How to complete this task> Your answer must be an exact copy of the data below.

Data excerpt>
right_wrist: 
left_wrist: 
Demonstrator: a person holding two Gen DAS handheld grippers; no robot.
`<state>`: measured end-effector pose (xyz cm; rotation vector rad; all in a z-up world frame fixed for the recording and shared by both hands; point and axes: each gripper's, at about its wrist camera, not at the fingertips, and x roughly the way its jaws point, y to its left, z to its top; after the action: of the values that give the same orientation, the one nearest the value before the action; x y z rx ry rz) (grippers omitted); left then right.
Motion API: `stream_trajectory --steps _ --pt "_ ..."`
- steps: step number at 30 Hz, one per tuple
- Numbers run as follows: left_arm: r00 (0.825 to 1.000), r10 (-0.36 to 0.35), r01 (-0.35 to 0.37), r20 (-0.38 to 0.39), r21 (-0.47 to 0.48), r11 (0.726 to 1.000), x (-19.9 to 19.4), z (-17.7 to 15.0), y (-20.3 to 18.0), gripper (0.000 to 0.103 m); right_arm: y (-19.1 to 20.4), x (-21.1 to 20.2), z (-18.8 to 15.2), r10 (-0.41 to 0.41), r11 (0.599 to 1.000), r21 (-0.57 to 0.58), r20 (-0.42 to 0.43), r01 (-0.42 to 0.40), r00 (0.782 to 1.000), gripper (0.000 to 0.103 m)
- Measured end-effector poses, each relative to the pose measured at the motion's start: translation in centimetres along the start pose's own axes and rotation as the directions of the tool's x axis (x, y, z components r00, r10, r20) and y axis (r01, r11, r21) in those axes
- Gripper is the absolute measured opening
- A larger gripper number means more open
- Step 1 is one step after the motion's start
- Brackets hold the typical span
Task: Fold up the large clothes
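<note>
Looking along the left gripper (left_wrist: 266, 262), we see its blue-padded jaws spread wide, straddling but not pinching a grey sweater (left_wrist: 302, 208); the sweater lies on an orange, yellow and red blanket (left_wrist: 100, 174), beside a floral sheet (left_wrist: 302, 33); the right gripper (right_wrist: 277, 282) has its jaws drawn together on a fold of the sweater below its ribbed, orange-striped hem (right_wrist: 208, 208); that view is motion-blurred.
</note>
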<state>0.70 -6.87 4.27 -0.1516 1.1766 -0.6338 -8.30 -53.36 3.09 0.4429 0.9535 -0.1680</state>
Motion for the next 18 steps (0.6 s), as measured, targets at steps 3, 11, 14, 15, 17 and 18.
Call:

Answer to this task>
right_wrist: 
left_wrist: 
Demonstrator: a person holding two Gen DAS handheld grippers; no robot.
`<state>`: measured end-effector pose (xyz cm; rotation vector rad; all in a z-up world frame fixed for the recording and shared by both hands; point and axes: each gripper's, at about its wrist camera, not at the fingertips, and x roughly the way its jaws point, y to its left, z to its top; after the action: of the values that give the same orientation, the one nearest the value before the action; x y z rx ry rz) (grippers omitted); left then right.
Motion API: `stream_trajectory --steps _ --pt "_ ..."`
- steps: step number at 30 Hz, one per tuple
- Numbers run as follows: left_arm: r00 (0.825 to 1.000), r10 (-0.36 to 0.35), r01 (-0.35 to 0.37), r20 (-0.38 to 0.39), r21 (-0.47 to 0.48), r11 (0.726 to 1.000), x (-19.9 to 19.4), z (-17.7 to 15.0), y (-20.3 to 18.0), gripper (0.000 to 0.103 m); right_arm: y (-19.1 to 20.4), x (-21.1 to 20.2), z (-18.8 to 15.2), r10 (-0.41 to 0.41), r11 (0.599 to 1.000), r21 (-0.57 to 0.58), r20 (-0.42 to 0.43), r01 (-0.42 to 0.40), r00 (0.782 to 1.000), gripper (0.000 to 0.103 m)
- Measured end-effector poses, each relative to the pose measured at the motion's start: translation in centimetres along the start pose's own axes and rotation as the directions of the tool's x axis (x, y, z components r00, r10, r20) and y axis (r01, r11, r21) in those axes
- Gripper is the absolute measured opening
- A larger gripper number means more open
- Step 1 is one step after the motion's start
- Brackets hold the typical span
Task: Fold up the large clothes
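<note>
Looking along the left gripper (left_wrist: 266, 262), we see its blue-padded jaws spread wide, straddling but not pinching a grey sweater (left_wrist: 302, 208); the sweater lies on an orange, yellow and red blanket (left_wrist: 100, 174), beside a floral sheet (left_wrist: 302, 33); the right gripper (right_wrist: 277, 282) has its jaws drawn together on a fold of the sweater below its ribbed, orange-striped hem (right_wrist: 208, 208); that view is motion-blurred.
</note>
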<state>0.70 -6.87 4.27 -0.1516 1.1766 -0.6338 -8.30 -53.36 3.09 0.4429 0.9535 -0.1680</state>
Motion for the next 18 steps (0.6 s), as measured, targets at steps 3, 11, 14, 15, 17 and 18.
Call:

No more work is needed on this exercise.